### Excerpts from a dataset
--------

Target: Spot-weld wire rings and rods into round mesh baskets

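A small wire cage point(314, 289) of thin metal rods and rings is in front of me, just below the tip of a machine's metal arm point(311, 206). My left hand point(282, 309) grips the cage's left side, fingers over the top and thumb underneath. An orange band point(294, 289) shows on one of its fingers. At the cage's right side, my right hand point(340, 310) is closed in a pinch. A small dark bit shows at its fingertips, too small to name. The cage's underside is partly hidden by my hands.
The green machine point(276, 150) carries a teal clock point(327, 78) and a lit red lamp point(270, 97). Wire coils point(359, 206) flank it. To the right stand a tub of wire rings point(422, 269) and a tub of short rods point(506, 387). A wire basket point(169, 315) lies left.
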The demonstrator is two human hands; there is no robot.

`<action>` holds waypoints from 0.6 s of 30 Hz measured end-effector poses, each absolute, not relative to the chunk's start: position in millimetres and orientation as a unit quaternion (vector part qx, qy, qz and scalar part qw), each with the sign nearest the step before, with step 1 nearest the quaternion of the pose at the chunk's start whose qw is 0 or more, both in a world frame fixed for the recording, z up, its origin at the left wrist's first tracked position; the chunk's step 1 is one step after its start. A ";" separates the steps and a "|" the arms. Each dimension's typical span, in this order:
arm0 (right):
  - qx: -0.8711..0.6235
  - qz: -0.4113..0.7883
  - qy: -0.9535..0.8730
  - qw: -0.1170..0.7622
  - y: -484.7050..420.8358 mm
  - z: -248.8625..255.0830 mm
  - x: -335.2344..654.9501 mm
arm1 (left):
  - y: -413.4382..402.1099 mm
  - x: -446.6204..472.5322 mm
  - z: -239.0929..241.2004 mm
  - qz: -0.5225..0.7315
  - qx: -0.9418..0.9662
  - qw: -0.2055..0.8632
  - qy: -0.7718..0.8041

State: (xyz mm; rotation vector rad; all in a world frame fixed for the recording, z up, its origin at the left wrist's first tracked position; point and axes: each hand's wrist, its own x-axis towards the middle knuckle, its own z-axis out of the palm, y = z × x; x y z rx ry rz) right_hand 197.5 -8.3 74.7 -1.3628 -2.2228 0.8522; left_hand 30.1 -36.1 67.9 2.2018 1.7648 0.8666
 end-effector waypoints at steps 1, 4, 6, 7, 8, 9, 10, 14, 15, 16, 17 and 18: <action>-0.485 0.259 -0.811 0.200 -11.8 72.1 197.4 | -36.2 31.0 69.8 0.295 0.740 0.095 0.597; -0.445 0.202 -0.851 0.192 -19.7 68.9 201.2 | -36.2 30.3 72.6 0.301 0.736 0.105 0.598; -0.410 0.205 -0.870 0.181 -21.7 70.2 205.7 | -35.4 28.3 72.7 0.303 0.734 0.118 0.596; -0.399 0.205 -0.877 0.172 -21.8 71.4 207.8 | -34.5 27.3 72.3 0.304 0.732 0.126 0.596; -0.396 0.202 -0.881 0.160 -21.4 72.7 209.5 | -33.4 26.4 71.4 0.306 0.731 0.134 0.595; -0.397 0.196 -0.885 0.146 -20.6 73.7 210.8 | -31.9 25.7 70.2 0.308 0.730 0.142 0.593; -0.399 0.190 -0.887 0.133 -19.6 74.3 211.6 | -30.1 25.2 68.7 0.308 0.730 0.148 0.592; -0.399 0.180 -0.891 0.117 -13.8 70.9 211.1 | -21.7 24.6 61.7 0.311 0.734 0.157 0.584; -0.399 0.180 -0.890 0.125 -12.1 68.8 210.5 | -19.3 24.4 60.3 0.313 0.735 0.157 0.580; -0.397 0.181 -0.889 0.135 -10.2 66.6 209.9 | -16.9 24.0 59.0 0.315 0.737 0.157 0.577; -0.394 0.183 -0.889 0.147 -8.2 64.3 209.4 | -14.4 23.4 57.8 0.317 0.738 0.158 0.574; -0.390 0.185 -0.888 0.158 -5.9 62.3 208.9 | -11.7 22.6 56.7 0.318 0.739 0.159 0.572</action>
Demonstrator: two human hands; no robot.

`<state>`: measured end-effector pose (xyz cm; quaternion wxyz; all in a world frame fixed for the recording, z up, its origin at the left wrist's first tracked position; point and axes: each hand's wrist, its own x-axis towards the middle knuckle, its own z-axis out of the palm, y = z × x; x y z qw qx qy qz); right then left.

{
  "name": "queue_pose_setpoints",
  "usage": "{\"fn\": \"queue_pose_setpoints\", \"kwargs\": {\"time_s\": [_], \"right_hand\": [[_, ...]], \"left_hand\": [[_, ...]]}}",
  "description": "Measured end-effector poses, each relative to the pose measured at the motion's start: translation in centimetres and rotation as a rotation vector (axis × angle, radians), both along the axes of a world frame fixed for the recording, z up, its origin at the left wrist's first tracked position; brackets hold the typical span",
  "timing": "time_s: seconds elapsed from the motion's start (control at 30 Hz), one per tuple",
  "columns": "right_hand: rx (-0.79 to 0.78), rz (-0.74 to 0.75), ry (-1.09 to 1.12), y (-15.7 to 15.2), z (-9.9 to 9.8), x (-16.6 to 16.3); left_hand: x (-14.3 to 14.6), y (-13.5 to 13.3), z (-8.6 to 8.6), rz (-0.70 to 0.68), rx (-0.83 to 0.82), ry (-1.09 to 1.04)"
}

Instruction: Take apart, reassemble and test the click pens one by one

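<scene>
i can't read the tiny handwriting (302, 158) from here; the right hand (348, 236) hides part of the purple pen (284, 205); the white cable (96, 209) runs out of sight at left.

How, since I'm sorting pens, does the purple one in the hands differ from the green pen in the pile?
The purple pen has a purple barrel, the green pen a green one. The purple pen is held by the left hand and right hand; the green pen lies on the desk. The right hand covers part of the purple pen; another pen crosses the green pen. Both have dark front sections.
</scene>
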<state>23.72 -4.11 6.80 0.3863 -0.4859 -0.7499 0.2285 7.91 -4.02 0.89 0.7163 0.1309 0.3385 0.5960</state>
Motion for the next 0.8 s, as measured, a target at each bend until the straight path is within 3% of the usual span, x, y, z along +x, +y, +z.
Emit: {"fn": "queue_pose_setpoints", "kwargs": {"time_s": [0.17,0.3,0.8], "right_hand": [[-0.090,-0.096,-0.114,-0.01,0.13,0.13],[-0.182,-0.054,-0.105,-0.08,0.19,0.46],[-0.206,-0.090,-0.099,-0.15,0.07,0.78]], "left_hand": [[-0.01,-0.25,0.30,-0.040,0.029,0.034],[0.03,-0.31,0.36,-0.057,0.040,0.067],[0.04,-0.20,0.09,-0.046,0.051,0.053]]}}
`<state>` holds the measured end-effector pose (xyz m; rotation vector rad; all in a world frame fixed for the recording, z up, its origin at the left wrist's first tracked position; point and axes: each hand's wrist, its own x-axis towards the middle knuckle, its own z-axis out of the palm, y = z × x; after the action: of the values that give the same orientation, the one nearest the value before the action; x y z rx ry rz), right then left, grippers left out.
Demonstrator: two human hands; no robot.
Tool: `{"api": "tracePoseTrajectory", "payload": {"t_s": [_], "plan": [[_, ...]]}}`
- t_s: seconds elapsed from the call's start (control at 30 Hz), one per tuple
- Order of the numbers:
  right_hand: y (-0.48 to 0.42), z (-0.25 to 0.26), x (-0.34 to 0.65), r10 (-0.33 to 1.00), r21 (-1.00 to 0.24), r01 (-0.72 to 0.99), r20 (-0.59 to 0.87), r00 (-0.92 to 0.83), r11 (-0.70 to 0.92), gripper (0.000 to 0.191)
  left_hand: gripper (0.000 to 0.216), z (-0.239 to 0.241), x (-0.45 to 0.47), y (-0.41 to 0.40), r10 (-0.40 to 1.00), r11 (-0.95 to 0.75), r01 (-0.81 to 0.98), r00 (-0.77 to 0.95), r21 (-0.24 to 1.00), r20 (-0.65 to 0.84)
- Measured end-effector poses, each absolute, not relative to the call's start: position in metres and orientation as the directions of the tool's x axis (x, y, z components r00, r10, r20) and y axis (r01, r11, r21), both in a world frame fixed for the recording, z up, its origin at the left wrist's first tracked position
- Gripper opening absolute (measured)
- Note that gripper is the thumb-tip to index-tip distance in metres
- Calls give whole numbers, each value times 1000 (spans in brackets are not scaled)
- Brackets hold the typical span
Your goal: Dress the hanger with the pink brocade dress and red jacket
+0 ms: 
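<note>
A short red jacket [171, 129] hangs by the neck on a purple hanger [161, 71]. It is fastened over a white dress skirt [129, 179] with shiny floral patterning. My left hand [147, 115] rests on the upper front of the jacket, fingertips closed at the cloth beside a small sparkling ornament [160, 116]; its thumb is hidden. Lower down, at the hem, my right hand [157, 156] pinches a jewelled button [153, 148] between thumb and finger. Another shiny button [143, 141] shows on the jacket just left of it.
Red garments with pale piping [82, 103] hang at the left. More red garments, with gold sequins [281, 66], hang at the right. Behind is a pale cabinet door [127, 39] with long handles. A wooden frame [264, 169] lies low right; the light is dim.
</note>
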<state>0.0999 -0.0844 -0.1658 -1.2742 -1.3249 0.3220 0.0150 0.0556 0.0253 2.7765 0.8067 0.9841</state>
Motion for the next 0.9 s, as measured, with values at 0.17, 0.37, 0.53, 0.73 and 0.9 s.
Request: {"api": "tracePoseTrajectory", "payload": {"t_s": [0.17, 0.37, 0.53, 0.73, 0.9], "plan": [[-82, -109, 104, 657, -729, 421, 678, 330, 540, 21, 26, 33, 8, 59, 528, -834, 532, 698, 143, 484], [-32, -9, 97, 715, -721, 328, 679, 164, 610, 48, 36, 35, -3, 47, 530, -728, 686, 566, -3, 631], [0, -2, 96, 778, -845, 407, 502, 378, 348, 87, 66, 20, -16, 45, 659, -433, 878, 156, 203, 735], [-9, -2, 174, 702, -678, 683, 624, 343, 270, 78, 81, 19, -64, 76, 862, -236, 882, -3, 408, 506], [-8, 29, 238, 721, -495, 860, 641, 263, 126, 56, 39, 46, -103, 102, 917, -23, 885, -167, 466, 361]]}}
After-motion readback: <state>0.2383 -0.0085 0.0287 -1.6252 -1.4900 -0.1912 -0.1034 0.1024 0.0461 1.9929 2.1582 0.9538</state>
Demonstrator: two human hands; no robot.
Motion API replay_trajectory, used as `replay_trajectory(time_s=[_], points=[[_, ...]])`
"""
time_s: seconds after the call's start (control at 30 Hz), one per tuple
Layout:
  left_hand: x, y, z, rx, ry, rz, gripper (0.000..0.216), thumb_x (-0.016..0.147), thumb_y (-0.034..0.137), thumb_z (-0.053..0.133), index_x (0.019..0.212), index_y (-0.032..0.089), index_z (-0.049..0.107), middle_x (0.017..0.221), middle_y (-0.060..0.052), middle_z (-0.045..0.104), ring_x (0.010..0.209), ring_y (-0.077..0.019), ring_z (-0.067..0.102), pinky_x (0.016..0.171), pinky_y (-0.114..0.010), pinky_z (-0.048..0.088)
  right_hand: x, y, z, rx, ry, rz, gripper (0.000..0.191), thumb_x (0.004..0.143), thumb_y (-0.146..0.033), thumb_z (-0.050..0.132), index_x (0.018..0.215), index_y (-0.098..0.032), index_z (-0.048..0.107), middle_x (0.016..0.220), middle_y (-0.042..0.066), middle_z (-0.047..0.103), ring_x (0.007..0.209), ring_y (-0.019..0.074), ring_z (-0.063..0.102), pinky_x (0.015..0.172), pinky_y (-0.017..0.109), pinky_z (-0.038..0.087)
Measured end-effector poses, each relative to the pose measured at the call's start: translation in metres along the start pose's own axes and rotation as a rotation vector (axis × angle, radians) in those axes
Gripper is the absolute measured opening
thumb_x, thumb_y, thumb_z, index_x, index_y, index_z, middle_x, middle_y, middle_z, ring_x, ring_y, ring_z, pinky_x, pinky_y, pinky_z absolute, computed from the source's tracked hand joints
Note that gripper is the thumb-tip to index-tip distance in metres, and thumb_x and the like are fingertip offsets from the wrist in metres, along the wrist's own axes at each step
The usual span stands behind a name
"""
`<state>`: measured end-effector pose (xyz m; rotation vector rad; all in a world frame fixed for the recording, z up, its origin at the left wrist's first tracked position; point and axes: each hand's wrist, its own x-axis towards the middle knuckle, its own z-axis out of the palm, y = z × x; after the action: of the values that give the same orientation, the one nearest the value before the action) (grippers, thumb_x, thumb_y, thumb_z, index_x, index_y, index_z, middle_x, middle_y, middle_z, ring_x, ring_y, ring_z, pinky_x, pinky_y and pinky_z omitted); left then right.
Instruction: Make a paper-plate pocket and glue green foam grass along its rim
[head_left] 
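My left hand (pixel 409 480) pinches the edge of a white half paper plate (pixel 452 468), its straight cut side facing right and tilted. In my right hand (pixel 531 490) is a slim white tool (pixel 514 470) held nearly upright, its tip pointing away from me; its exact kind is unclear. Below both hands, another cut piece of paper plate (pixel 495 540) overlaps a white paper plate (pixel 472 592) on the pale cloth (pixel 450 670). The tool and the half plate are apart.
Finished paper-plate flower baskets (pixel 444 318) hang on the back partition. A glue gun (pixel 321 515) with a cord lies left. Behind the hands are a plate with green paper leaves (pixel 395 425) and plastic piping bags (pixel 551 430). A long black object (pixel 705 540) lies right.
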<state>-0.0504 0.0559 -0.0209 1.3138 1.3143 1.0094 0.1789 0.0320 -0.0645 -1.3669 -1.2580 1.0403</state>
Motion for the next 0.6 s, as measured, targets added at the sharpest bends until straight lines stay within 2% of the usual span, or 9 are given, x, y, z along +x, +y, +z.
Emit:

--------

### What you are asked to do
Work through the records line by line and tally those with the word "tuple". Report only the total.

### Response below
3